That complacency is the very reason we do not thrust drugs that require an unprecedented degree of adherence upon persons regardless of their ability or willingness to take them, on time, every day for the rest of their lives.

That complacency and inaccurate designation of HIV as No Big Deal also leads to new infections, non disclosure/barebacking when one's VL goes undetected, and the rapid disappearance of the very support systems newly diagnosed persons rely upon to continue their healthy lives.


Ya know Hateful Hobbit,

That is exactly what you are my friend. I was out having fun and enjoying life, yes while on my spooky meds, so I missed your wanna be statement. You proved clearly to me over and over again you have nothing positive to add to this or probably anything in your life.
Your only talent when it comes to attempting to make an argument is taking other peoples threads and twisting them around to prove your dark out look on life.
You have convinced your choir that you are such a great writer. Nothing can be further than the truth.
The light has sparkled through here and there around this forum but those members are surely out numbered.
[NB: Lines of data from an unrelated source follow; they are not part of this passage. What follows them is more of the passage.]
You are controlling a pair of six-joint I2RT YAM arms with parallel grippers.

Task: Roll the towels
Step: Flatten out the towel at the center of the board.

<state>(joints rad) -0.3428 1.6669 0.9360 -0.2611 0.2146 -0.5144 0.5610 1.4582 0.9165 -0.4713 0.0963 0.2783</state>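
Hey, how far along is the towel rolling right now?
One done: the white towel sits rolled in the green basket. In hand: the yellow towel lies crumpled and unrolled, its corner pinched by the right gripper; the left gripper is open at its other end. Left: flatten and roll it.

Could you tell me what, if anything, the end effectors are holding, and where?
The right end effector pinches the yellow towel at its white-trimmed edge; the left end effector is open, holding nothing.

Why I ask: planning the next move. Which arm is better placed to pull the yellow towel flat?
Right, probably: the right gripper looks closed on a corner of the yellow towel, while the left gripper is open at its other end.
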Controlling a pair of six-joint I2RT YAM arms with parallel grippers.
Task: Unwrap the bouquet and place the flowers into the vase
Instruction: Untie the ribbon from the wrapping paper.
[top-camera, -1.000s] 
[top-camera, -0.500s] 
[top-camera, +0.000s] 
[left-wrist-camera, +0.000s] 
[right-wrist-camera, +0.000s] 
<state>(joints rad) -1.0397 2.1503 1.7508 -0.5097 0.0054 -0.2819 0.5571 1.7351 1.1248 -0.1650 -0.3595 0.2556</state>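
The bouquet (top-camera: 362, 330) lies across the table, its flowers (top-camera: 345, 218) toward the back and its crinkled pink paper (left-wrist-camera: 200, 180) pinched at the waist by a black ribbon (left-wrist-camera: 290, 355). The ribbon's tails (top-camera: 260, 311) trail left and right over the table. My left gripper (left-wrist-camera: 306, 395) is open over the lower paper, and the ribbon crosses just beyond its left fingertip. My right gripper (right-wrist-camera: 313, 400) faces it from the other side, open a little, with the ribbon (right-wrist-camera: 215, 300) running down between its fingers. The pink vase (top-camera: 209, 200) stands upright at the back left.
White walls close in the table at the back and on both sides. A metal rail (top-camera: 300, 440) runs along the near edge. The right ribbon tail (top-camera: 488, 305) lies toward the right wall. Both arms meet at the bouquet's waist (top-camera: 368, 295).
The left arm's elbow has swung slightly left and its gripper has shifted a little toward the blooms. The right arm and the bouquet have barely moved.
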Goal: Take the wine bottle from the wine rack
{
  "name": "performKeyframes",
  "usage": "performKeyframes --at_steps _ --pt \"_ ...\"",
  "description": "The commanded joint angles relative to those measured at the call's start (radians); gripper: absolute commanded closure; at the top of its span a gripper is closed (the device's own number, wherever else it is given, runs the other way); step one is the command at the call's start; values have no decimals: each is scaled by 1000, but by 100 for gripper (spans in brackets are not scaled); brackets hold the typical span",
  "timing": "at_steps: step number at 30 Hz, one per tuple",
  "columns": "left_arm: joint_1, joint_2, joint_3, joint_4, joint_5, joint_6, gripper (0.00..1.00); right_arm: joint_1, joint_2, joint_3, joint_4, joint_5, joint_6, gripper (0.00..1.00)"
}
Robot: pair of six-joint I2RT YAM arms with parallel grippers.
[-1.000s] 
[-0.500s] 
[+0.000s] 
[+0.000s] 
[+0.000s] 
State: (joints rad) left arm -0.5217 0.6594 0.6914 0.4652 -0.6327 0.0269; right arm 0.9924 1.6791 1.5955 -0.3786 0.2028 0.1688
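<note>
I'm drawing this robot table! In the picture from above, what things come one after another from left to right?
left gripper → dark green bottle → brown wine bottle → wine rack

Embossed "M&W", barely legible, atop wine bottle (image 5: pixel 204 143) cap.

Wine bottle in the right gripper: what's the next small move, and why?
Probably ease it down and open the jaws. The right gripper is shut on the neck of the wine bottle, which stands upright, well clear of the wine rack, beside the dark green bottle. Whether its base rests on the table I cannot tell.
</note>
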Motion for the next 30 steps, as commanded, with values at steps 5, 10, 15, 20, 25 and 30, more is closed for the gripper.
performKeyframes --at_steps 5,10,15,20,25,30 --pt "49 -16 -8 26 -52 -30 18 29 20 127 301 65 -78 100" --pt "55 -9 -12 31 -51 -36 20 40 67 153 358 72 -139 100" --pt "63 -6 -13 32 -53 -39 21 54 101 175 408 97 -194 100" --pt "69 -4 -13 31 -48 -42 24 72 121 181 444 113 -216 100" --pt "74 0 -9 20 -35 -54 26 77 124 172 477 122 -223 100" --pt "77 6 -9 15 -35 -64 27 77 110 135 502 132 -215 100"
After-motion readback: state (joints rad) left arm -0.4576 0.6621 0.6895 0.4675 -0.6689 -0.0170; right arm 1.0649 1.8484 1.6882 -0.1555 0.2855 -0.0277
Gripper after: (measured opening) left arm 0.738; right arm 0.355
I urge the newly diagnosed to stay clear from people such as yourself. I will go further and urge the newly diagnosed, that besides from the sound advice from the few members here that represent perhaps the original intent of support, there are a number of people who will try and bring you down.

If you are a strong person with a bright life light leave here before it sours. Not from valid information you may not want to hear but from people who's unfortunate purpose in life is the opposite of yours. That is the real downer not HIV.

You should be ashamed of yourself and look at yourself in the mirror, jkinatl2. What a shame.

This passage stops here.